The words repeatedly say:

"Michael..."

"You are..."

"Remember..."

At the time I understood these words quite literally.

Today I ask a different question.

What if my subconscious—or my deepest spiritual imagination—was speaking in the language it knew best?

Rather than saying,

"You are literally Michael."

Perhaps it was asking,

"Can you become more like what Michael represents?"

That question changed everything.


Symbols Can Become Too Literal

One lesson I have learned is that every spiritual tradition faces the same danger.

Christians sometimes mistake every biblical image for a literal event.

Some Gnostics may interpret every myth as literal cosmology.

Some New Age movements treat symbolic visions as objective history.

Even mystical experiences can be misunderstood if we never ask what they are trying to communicate.

A symbol loses much of its power when we insist it can only be understood one way.

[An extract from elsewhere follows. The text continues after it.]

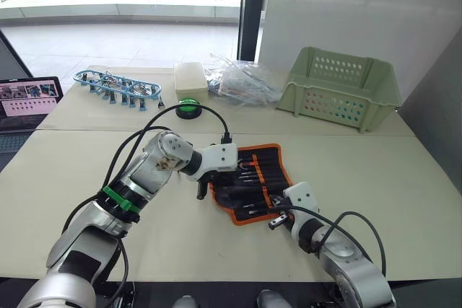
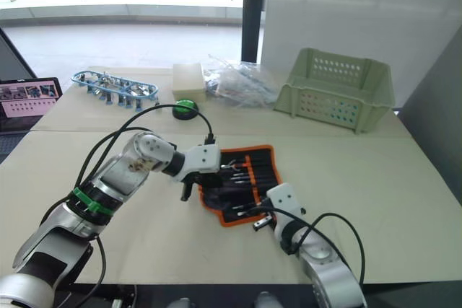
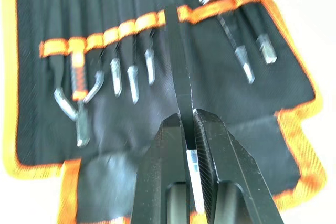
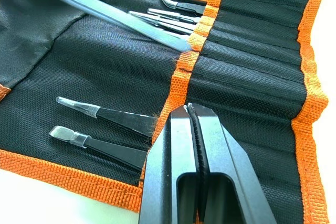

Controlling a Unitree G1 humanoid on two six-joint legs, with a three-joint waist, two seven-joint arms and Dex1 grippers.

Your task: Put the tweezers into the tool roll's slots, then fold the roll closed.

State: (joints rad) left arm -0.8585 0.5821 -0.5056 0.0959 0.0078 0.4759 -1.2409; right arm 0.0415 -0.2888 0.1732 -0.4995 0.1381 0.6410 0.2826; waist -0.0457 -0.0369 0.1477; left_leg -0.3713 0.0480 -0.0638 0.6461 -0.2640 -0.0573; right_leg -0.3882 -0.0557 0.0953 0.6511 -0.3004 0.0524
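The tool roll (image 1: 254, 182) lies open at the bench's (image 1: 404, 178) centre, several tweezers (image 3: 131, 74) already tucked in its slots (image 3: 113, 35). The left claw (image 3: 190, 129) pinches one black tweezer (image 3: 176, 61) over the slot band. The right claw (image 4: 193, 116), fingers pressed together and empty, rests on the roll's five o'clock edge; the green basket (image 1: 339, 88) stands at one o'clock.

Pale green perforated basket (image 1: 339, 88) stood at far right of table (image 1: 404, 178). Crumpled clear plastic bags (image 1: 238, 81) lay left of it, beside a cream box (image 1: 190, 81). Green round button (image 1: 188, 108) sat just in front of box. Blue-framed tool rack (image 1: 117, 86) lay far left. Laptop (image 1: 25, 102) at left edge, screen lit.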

What Michael Means to Me Today

Today, Michael means something different than he did in 2016.

Michael represents:

  • courage in the face of fear,
  • truth without arrogance,
  • strength guided by compassion,
  • leadership through service,
  • and faithfulness to conscience.

These qualities are not limited to one religion.

They appear wherever people choose integrity over fear.


Every Tradition Speaks This Language

The more I studied, the more I noticed similar figures everywhere.

In Christianity:

Michael.

In Egypt:

Horus overcoming disorder.

In Buddhism:

The Bodhisattva delaying personal liberation to help others.

In Jung:

The Self calling the ego toward wholeness.

In the Song of God:

The unfolding of divine personality.

Different names.

Different stories.

Yet they all point toward transformation.


The Real Battle

When I was younger, I often imagined spiritual warfare as something happening somewhere "out there."

Now I believe the greatest battlefield may be much closer.

It is the struggle between:

fear and courage,

despair and hope,

hatred and compassion,

illusion and wisdom.

The victory of Michael is not simply the defeat of an external enemy.

It is the victory of truth within the human heart.


Why I Kept These Notebooks

Some people might wonder why I never threw these notebooks away.

The answer is simple.

They remind me where my journey began.

They remind me of the questions that shaped my life.

They remind me that sincere seekers sometimes make mistakes, sometimes change their minds, and sometimes discover deeper meanings than they first imagined.

That is not failure.

That is growth.


Today I no longer feel the need to prove that I am anyone other than myself.

Instead, I hope to become the best version of the person I have been given the opportunity to be.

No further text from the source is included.